Ploeckinger et al. (2015)
After establishing in Ploeckinger et al. (2014) that tidal dwarf galaxies can survive their initial star formation, we follow the simulated galaxies for 3 Giga years, as they orbit their host galaxy. We find that if the tidal dwarf galaxy is still gas-rich as it approaches the peri-centre of its orbit, the tidal field can compress the gas and lead to the additional formation of tightly bound stars.
Ploeckinger et al. (2014)
Tidal dwarf galaxies are the only objects labelled "galaxies" that do not form within their own dark matter halo, in the current standard cosmological model for structure formation. Traditionally, tidal dwarf galaxies are observed when they are still young and actively forming stars. Can these low-mass objects survive these initial star formation events? Or do they get disrupted by stellar feedback, without the extra binding energy of a dark matter halo?
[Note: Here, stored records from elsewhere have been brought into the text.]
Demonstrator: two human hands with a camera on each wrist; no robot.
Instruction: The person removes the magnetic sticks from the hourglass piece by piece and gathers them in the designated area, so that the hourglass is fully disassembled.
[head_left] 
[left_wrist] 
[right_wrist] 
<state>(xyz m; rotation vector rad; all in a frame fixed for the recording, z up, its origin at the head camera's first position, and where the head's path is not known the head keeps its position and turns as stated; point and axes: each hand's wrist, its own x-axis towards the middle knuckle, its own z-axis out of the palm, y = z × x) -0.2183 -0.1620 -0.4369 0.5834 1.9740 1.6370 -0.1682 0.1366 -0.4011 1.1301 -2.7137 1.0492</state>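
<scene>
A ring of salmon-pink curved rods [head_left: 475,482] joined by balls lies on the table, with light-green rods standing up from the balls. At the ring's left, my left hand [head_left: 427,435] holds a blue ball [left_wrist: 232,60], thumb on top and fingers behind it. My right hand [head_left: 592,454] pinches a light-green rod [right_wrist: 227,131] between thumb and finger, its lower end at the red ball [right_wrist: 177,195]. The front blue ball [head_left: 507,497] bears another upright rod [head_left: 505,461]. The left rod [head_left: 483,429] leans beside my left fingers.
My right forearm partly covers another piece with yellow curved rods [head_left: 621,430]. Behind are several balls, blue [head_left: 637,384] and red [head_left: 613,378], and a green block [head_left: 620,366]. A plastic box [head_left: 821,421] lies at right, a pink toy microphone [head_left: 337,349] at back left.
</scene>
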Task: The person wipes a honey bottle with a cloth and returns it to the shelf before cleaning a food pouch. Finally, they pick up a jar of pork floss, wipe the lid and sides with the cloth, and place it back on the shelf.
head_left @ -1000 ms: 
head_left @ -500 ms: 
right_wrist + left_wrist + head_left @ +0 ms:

Ploeckinger & Hensler (2012)
Compact high velocity clouds are observed in the 21 cm line of neutral hydrogen. As they do not contain any stars it is difficult to estimate their distances. Are they small and close to the Milky Way disc or are they much larger and only look small because they are far away? Where do these gas clouds come from? We experimented with hydrodynamic simulations to find out if they travel through the Milky Way halo embedded in their own dark matter halo and how could we see this from observations?
Hartsuiker & Ploeckinger (2020)
This paper is based on the master thesis of Len Hartsuiker that I supervised.
Compact groups of galaxies are spectacular systems where three or more galaxies appear very close together on the sky. Are these galaxies really close together or is this in many cases a projection effect? How long does it take these galaxies to merge into one giant galaxy? These questions are difficult to answer with observations, but after constructing a sample of compact groups in the EAGLE cosmological simulation, we can provide some answers.
Forbes et al. (2018)
Review article on globular cluster formation.
Full author list:
Forbes, Duncan A.; Bastian, Nate; Gieles, Mark; Crain, Robert A.; Kruijssen, J. M. Diederik;Larsen, Søren S.; Ploeckinger, Sylvia; Agertz, Oscar; Trenti, Michele; Ferguson, Annette M. N.;Pfeffer, Joel; Gnedin, Oleg Y.
Recchi, Kroupa, Ploeckinger (2015)
Young tidal dwarf galaxies form out of gas that has been previously metal enriched in a more massive galaxy. Comparing to the mass-metallicity relation of all galaxies, their metallicity is therefore too high for their mass. If tidal dwarf galaxies survive for several Giga years, would the metal content of old tidal dwarf galaxies follow the relation of their dark matter dominated dwarf galaxy peers?
Eigenthaler, Ploeckinger et al. (2015)
Compact groups of galaxies show a variety of galaxy interaction features, including tidal arms. Some of those have reported tidal dwarf candidates, but as these previous observations were using broad-band filters, projection effects cannot be excluded. We received observing time at the 4.1-m Southern Astrophysics Research (SOAR) telescope to study seven compact groups of galaxies in detail.